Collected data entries
________________________________________

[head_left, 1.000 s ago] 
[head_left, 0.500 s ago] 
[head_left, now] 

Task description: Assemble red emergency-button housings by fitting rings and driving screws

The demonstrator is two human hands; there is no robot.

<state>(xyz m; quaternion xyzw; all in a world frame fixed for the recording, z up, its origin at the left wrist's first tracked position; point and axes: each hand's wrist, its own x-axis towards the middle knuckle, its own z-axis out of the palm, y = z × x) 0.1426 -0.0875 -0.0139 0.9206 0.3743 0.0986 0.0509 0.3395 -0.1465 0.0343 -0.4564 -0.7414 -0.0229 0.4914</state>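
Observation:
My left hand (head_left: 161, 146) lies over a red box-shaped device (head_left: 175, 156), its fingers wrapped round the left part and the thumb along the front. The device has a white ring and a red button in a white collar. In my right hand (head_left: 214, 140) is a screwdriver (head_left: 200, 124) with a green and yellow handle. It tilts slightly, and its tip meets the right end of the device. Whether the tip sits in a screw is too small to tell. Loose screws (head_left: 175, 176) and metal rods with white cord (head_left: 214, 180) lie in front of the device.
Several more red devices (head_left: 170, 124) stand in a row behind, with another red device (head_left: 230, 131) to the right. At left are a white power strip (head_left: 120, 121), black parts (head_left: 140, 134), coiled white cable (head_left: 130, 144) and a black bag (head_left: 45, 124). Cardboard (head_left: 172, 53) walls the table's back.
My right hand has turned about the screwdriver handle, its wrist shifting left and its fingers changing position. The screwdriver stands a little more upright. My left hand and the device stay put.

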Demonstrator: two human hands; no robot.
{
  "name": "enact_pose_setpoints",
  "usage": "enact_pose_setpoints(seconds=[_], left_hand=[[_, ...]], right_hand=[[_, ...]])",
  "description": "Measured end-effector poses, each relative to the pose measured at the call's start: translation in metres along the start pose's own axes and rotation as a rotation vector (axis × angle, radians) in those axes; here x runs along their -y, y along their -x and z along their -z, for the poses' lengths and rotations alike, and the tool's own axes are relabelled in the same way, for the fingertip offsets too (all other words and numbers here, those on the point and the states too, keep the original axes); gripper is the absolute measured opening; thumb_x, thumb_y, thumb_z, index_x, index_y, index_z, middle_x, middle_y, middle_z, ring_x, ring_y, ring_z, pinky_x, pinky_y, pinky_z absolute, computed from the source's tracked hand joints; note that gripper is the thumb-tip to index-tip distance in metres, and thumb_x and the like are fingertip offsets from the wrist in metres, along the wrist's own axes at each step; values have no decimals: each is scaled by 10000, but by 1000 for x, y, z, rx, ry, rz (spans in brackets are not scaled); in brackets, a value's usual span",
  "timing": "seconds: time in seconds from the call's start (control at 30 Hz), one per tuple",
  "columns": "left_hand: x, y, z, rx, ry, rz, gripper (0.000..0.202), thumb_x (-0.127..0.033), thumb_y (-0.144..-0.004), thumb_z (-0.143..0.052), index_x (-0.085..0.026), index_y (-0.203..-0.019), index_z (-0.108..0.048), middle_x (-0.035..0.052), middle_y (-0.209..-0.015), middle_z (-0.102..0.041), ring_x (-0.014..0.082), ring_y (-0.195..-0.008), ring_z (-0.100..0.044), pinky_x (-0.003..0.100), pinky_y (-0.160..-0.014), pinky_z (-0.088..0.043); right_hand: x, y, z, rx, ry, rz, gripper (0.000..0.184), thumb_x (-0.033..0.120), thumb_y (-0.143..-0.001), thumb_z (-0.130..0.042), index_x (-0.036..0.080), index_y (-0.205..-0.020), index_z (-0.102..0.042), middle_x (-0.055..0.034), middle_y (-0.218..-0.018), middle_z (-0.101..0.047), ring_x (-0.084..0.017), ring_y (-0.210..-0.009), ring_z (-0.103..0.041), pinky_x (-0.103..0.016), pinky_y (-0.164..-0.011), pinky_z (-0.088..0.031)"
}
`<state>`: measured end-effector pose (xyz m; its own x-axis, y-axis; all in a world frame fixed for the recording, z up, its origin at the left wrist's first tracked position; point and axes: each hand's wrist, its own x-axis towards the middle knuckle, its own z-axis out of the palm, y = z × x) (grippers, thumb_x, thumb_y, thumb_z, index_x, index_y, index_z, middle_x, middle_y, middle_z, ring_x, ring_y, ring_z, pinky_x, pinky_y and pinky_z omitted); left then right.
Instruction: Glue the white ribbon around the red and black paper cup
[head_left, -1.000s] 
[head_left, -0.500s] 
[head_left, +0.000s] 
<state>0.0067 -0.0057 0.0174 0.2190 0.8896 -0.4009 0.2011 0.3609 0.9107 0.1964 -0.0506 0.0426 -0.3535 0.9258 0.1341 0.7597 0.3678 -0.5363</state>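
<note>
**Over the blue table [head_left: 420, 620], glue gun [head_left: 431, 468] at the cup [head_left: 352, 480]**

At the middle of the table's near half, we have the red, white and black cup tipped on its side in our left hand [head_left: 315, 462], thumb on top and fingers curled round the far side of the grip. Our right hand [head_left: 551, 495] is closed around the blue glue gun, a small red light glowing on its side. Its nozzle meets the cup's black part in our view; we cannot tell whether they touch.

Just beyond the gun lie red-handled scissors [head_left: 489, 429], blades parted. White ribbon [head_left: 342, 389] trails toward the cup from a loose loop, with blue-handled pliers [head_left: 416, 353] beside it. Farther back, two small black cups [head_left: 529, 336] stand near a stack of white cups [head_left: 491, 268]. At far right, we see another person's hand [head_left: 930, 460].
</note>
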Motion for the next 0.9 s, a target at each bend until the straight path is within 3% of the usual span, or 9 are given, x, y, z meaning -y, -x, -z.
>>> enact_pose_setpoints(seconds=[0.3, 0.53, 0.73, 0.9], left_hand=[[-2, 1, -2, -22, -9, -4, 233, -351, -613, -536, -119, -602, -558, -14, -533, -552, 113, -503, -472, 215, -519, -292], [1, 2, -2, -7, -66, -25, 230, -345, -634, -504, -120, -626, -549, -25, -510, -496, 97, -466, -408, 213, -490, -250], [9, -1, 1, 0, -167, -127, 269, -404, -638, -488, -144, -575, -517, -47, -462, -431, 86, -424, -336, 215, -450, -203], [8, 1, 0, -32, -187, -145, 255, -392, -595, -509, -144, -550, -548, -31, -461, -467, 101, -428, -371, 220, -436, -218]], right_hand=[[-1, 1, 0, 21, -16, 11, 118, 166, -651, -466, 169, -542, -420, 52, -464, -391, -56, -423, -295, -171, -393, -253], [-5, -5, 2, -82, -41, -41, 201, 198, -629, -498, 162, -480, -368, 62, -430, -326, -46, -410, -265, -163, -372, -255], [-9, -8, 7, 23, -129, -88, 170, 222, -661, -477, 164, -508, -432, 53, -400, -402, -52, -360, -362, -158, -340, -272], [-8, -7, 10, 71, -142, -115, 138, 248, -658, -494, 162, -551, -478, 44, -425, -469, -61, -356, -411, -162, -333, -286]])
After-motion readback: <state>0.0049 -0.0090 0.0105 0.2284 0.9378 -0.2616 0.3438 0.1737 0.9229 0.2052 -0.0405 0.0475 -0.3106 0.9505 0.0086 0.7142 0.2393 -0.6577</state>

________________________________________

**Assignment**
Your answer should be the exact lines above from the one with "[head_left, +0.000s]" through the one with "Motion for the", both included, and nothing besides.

**Result of the task**
[head_left, +0.000s] 
<state>0.0067 -0.0057 0.0174 0.2190 0.8896 -0.4009 0.2011 0.3609 0.9107 0.1964 -0.0506 0.0426 -0.3535 0.9258 0.1341 0.7597 0.3678 -0.5363</state>
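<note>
**Over the blue table [head_left: 420, 620], glue gun [head_left: 431, 468] at the cup [head_left: 352, 480]**

At the middle of the table's near half, we have the red, white and black cup tipped on its side in our left hand [head_left: 315, 462], thumb on top and fingers curled round the far side of the grip. Our right hand [head_left: 551, 495] is closed around the blue glue gun, a small red light glowing on its side. Its nozzle meets the cup's black part in our view; we cannot tell whether they touch.

Just beyond the gun lie red-handled scissors [head_left: 489, 429], blades parted. White ribbon [head_left: 342, 389] trails toward the cup from a loose loop, with blue-handled pliers [head_left: 416, 353] beside it. Farther back, two small black cups [head_left: 529, 336] stand near a stack of white cups [head_left: 491, 268]. At far right, we see another person's hand [head_left: 930, 460].
</note>
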Motion for the next 0.9 s, a target at each bend until the straight path is within 3% of the usual span, or 9 are given, x, y, z meaning -y, -x, -z.

The exercise is now done.